Release the lichen!
CSU Anthropology doctoral candidate Kelton Meyer shows the power of lichen for dating archaeological sites in new study
August 7, 2023
Joshua Zaffos
CSU Anthropology doctoral candidate Kelton Meyer is enlisting some tiny organisms in the grand challenge of dating hunting sites in the Southern Rocky Mountains. In a new, open-access article in the peer-review journal, Radiocarbon, Meyer suggests that Rhizocarpon lichens — those electric-Kool-Aid colored, symbiotic patches of part-fungus-part-alga that grow on rocks — are an underused tool for determining the age of stone structures built by hunter-gatherers in the Colorado mountains.
Native Americans in Colorado, going back centuries and millennia, constructed networks of stone animal traps and other structures in the alpine tundra where there is minimal cover. Archaeologists can identify rock fences, hunting blinds, and cairns in the high country. But establishing the age of site construction events over time is difficult.
“People often assume that the high country was hardly used in the past because of the harsh terrain and the snow, ice, and rain,” Meyer says, “but these sites are a testament to the importance of Colorado’s alpine environment for peoples living along the Front Range hundreds and thousands of years ago.”
Meyer has put in the miles to ground-truth that idea. Since 2016, he has been leading field research in protected alpine wilderness areas across Colorado, working with Professor Jason LaBelle and the Center for Mountain and Plains Archaeology. Working in the backcountry and other lands, Meyer and colleagues have surveyed areas used for game drives and hunts and recovered animal remains, artifacts, and frozen materials – ultimately dating as far back as 9,000 years ago. Study areas have spanned northern Colorado’s high country, including Rollins Pass in Boulder County, ice patches in Rocky Mountain National Park, and the Rawah Wilderness near Cameron Pass.
“These sites are a major feat of landscape engineering and prove that hunter-gatherers in Colorado established key places to use and return to during their annual and semi-annual mobility rounds,” Meyer says.

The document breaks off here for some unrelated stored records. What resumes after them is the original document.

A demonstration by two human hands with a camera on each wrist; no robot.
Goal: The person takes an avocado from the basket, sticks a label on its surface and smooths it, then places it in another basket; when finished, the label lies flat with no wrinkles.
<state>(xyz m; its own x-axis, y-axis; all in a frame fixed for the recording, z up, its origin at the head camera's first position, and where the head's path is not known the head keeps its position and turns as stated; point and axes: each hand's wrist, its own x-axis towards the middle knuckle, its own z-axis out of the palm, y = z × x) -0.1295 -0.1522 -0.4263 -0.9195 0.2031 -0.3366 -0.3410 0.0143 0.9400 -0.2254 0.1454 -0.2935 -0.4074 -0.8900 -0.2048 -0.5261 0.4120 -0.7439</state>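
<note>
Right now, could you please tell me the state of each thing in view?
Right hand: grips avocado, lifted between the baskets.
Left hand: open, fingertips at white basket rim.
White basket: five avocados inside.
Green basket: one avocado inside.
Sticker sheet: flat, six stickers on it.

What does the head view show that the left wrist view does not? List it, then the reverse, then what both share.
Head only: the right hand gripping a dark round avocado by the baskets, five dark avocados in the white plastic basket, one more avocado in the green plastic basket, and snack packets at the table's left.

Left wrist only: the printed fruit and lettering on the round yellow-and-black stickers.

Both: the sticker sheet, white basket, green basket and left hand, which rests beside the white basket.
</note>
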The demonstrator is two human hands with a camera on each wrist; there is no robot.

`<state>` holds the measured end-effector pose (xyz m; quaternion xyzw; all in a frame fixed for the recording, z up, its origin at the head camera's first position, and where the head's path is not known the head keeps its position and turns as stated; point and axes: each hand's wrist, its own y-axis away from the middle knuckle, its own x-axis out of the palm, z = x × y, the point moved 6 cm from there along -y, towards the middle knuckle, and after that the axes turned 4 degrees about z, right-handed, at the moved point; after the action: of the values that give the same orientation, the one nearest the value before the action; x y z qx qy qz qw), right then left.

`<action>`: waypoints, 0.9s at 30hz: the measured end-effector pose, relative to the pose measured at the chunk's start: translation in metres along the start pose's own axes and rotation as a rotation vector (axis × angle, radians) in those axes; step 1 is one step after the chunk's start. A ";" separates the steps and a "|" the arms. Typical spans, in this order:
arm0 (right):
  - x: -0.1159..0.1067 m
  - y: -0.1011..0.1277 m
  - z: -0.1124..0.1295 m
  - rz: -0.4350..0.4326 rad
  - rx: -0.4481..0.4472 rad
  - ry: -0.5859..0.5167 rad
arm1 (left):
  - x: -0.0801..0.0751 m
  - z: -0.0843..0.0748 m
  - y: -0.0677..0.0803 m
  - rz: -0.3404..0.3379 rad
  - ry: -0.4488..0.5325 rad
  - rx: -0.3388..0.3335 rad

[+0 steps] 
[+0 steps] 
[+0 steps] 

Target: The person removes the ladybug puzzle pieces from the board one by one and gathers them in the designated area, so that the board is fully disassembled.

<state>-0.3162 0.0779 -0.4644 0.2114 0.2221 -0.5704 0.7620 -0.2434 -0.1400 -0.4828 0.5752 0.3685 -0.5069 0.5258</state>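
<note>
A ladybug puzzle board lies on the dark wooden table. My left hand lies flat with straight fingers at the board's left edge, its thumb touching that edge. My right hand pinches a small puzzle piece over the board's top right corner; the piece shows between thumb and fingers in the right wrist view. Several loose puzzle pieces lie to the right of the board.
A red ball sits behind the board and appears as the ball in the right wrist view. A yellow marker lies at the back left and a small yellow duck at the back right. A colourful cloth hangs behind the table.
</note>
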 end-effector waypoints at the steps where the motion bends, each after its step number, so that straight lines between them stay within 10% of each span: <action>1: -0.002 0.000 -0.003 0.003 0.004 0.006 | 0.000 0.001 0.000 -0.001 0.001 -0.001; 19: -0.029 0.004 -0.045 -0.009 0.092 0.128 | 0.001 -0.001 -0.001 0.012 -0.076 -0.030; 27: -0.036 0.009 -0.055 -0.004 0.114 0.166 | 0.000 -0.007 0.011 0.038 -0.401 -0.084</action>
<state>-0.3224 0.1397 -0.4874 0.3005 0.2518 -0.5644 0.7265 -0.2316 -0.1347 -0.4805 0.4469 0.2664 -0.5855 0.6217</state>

But determining precisely how far back in time people were moving through and building in alpine regions has remained a cloudy proposition. Stone features are notoriously difficult to date, Meyer says, because rocks do not typically contain materials that can be dated directly with most scientific methods. As a result, archaeologists often date sites in the alpine using artifacts found on the surface, which can be problematic since people lived and worked in the same areas for different reasons across time. Amid these gaps in knowledge, Meyer looked to lichens.

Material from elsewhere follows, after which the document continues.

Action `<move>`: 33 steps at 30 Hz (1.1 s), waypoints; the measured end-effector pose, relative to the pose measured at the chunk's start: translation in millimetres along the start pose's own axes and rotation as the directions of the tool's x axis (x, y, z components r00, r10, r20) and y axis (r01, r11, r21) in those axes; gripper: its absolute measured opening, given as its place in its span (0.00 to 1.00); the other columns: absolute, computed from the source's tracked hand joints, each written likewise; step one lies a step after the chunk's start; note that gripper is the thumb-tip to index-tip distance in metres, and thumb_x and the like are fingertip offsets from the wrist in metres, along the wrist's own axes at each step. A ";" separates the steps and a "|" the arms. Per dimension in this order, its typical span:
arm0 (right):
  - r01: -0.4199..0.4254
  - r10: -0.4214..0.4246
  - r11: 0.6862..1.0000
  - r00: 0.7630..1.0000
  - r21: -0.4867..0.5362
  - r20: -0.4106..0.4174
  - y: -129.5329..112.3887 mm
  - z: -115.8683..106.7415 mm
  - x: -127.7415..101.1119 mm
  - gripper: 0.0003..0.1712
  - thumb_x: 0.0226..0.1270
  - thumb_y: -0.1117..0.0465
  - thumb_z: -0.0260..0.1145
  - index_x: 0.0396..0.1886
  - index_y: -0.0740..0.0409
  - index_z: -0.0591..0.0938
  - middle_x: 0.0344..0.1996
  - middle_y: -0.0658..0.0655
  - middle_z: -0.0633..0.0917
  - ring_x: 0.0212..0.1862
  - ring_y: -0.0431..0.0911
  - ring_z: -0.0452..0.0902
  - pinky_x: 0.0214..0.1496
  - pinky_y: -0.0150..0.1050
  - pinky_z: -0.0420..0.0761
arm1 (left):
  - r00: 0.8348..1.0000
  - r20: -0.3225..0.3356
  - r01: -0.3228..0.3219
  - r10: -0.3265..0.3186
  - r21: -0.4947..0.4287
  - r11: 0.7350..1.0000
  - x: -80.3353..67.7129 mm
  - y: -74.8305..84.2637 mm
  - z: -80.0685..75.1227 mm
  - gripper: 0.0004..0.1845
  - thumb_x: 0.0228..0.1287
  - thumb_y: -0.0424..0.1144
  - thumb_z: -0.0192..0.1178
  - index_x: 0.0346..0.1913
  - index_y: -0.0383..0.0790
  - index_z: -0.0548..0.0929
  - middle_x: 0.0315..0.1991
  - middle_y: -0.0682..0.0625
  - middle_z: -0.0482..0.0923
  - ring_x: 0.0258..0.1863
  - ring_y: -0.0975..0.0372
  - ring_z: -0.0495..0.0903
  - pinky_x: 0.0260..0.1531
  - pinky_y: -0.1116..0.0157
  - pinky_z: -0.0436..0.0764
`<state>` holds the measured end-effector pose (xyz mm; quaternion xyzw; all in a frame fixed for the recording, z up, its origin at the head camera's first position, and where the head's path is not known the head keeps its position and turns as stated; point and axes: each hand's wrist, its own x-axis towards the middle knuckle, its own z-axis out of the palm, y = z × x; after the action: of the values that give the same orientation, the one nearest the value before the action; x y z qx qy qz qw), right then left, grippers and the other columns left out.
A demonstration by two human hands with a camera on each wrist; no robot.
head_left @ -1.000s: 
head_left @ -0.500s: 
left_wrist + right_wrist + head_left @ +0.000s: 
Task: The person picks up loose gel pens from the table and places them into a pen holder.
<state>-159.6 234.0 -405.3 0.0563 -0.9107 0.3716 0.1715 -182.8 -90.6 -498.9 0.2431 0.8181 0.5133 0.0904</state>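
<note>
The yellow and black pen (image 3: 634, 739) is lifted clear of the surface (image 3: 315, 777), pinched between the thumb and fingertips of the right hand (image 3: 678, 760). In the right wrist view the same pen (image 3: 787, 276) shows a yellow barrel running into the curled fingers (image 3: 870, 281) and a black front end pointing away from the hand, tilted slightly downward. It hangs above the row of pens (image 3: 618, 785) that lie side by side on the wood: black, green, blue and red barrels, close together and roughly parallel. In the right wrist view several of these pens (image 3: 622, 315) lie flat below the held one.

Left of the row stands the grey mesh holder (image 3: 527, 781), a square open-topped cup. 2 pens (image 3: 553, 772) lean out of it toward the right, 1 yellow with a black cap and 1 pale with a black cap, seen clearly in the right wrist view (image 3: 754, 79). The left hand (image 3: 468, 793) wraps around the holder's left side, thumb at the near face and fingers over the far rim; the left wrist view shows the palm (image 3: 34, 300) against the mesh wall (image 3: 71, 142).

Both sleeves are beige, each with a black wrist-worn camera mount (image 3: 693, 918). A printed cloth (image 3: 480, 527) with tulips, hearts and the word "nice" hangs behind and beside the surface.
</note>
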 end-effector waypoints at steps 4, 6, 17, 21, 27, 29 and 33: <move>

“Out of necessity, I turned to the fields of biology and geology,” Meyer says. “In this case, how lichen growth patterns can change radically following stone-feature construction events in the distant past.”

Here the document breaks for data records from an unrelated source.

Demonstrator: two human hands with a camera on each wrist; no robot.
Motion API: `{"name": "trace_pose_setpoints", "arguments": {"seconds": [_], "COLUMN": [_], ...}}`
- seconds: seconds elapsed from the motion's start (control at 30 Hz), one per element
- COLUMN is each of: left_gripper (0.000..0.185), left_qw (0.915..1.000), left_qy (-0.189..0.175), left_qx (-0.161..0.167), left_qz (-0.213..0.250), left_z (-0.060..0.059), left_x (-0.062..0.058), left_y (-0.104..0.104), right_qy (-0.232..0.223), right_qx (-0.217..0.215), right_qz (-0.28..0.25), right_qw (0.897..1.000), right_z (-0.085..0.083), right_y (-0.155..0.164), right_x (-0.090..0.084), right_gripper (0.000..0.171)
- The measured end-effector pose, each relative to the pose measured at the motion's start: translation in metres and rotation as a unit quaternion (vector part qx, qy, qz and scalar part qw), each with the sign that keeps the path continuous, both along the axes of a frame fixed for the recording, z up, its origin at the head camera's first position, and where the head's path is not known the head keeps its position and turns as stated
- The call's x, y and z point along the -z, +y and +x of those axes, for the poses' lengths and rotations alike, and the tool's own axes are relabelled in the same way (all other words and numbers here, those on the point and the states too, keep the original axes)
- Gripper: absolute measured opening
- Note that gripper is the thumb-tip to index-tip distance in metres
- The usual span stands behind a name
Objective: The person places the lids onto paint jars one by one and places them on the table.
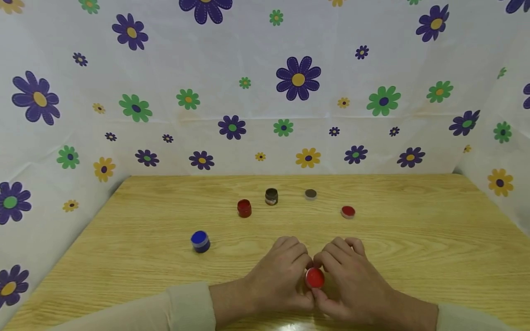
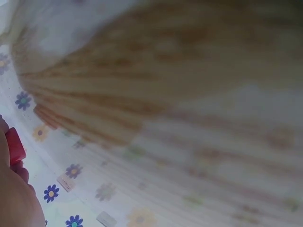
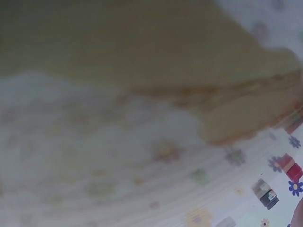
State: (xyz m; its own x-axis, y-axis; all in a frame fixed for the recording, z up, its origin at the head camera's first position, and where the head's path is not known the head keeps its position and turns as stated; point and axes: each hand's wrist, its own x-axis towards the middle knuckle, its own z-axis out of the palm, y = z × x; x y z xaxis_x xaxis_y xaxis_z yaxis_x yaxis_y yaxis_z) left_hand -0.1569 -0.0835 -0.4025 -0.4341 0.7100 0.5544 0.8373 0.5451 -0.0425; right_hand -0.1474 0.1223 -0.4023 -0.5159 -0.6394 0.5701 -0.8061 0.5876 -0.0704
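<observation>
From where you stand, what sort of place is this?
Probably a small makeshift recording booth, not a lived-in room: a flower-print sheet walls three sides of a wooden table, where little paint pots stand and both hands hold a red pot.

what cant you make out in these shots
- Red pot, head view: only its top shows; both hands' fingers cover the rest, so each grip is unclear.
- Left hand, left wrist view: cut off by the frame edge.
- Right wrist view: blurred; pots at the right edge are indistinct.
</observation>
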Motion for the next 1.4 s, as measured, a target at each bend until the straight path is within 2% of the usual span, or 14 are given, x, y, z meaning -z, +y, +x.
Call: {"name": "trace_pose_setpoints", "arguments": {"seconds": [0.43,0.67,0.87,1.07,1.4], "left_gripper": [0.031,0.036,0.033,0.038,0.032], "left_qw": [0.9999,0.9999,0.9994,0.9995,0.9998], "left_qy": [-0.013,-0.001,-0.011,-0.016,-0.004], "left_qx": [0.005,0.005,0.01,0.011,0.016], "left_qz": [0.003,-0.015,-0.031,-0.023,-0.012], "left_z": [0.0014,0.0023,0.0032,0.0017,-0.0006], "left_x": [-0.0028,-0.0032,-0.0036,-0.0028,-0.0026], "left_y": [-0.0007,-0.0014,-0.0001,-0.0003,-0.0019], "right_qy": [0.004,-0.001,0.003,-0.026,-0.032], "right_qx": [0.007,0.016,0.009,0.022,-0.003], "right_qz": [-0.006,0.002,0.0,0.005,0.004], "right_qw": [1.0,1.0,1.0,0.999,0.999], "right_z": [0.0002,0.0001,-0.0007,0.0003,0.0001], "right_y": [-0.0016,-0.0013,0.0004,0.0015,0.001], "right_x": [-0.0004,0.0001,0.0001,-0.0013,-0.0011], "right_gripper": [0.027,0.028,0.032,0.033,0.033]}}
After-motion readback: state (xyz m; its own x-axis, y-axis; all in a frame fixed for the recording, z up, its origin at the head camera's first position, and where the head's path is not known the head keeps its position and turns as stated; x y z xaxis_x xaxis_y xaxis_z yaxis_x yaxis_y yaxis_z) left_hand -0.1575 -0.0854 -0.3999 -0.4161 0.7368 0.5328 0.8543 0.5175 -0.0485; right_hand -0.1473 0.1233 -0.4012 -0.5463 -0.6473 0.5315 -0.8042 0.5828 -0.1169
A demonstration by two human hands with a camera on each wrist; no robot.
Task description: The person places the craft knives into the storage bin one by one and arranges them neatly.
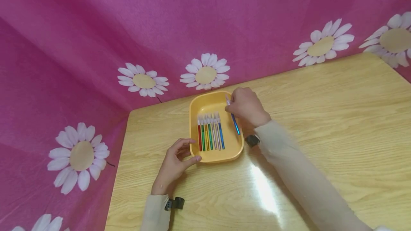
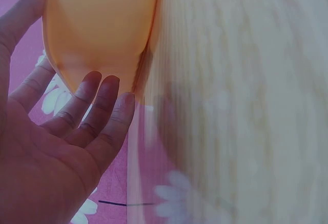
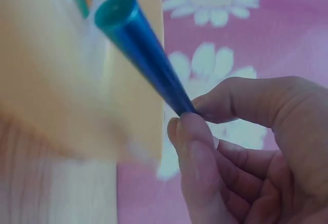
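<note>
Over tray (image 1: 196, 108), R hand (image 1: 246, 105) pinches blue pen (image 1: 236, 124).

The scene is seen from above by the head camera, tilted forward and down, so that the whole desk (image 1: 321, 124), the yellow tray (image 1: 205, 108) and both forearms are taken in from some way off. The tray's outer wall (image 2: 97, 29) is viewed very closely from beside the left hand (image 2: 51, 147). The blue pen (image 3: 143, 55) is viewed at close range from behind the right hand (image 3: 246, 152). The tray is shared by all three views.
</note>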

Due to lichens’ long lives and predictable patterns of colonizing rock, the size of a particular colony of lichen can serve as an indirect measurement of time, dating to when a host rock was moved or placed. Known as “lichenometry,” the technique could be particularly useful for dating construction and recognizing periods of greater activity at sites above treeline where other biological and natural indicators used to measure time are less common.
Based on his review of lichen growth at high-altitude animal traps around Colorado, Meyer says lichenometry should be more widely used and can complement radiocarbon dating and other archaeological evidence.
“Lichenometry can help us isolate when stone feature construction began, and when peoples of the past chose to create monumental hunting sites and significantly alter or engineer the landscape,” Meyer says.
The study is open access and available for free to all researchers.